Suspensions (5 Bills)
- H.R. 1407 – Veterans’ Compensation Cost-of-Living Adjustment Act of 2011 (Rep. Runyan– Veterans’ Affairs)
- H.R. 1627 – To amend title 38, United States Code, to provide for certain requirements for the placement of monuments in Arlington National Cemetery, and for other purposes (Rep. Miller (FL) – Veterans’ Affairs)
- H.R. 1383 – Restoring GI Bill Fairness Act of 2011, as amended (Rep. Miller (FL) – Veterans’ Affairs)
- H.R. 1657 – To amend title 38, United States Code, to revise the enforcement penalties for misrepresentation of a business concern as a small business concern owned and controlled by veterans or as a small business concern owned and controlled by service-disabled veterans (Rep. Stutzman – Veterans’ Affairs)
- H.R. 1893 – To amend the Internal Revenue Code of 1986 to extend the funding and expenditure authority of the Airport and Airway Trust Fund, to amend title 49, United States Code, to extend the airport improvement program, and for other purposes (Rep. Mica – Transportation and Infrastructure)
TUESDAY, MAY 24, 2011 AND THE BALANCE OF THE WEEK
On Tuesday, The House will meet at 10:00 a.m. for legislative business and recess immediately. At approximately 11:00 a.m., the House will convene in a Joint Meeting with the Senate for the purpose of receiving an address from The Honorable Benjamin Netanyahu, Prime Minister of Israel. On Wednesday, the House will meet at 10:00 a.m. for Morning Hour debate and 12:00 p.m. for legislative business. On Thursday, the House will meet at 9:00 a.m. for legislative business with last votes no later than 3:00 p.m. On Friday, the House will meet in pro forma session. No votes are expected in the House.
Suspension (1 Bill)
- S. 990 – To provide for an additional temporary extension of programs under the Small Business Act and the Small Business Investment Act of 1958, and for other purposes, as amended (Sen. Landrieu – Small Business)
H.R. 1216 – To amend the Public Health Service Act to convert funding for graduate medical education in qualified teaching health centers from direct appropriations to an authorization of appropriations (Rep. Guthrie – Energy and Commerce) (Subject to a Rule)

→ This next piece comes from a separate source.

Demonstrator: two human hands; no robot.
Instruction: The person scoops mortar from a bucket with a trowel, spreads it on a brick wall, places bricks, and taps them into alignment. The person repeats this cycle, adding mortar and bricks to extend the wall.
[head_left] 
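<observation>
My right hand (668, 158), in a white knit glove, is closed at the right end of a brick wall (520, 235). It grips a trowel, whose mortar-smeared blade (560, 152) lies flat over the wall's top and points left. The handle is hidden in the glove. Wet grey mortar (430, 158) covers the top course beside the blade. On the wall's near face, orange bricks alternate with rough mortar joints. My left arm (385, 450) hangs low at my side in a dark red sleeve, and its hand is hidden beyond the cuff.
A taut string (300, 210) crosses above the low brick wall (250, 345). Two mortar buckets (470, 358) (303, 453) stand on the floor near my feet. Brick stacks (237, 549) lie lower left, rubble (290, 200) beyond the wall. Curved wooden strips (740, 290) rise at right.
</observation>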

H.R. 1540 – National Defense Authorization Act for Fiscal Year 2012 (Rep. McKeon – Armed Services) (Subject to a Rule)
Possible consideration of legislation relating to expiring provisions of the USA PATRIOT Improvement and Reauthorization Act of 2005 and Intelligence Reform and Terrorism Prevention Act of 2004 (Judiciary/Intelligence) (Subject to a Rule)
And here’s what we know so far about the Senate calendar:
[Monday] Convenes: 2:00pm
Following any Leader remarks, the Senate will be in a period of morning business until 3pm with Senators permitted to speak therein for up to 10 minutes each.
Following morning business, the Senate will resume the motion to proceed to S.1038, a bill to provide for the extension of expiring provisions of the PATRIOT Act until June 1, 2015 with the time until 5pm equally divided and controlled between the two leaders or their designees.
At 5:00pm, there will be a roll call vote on the motion to invoke cloture on the motion to proceed to S.1038.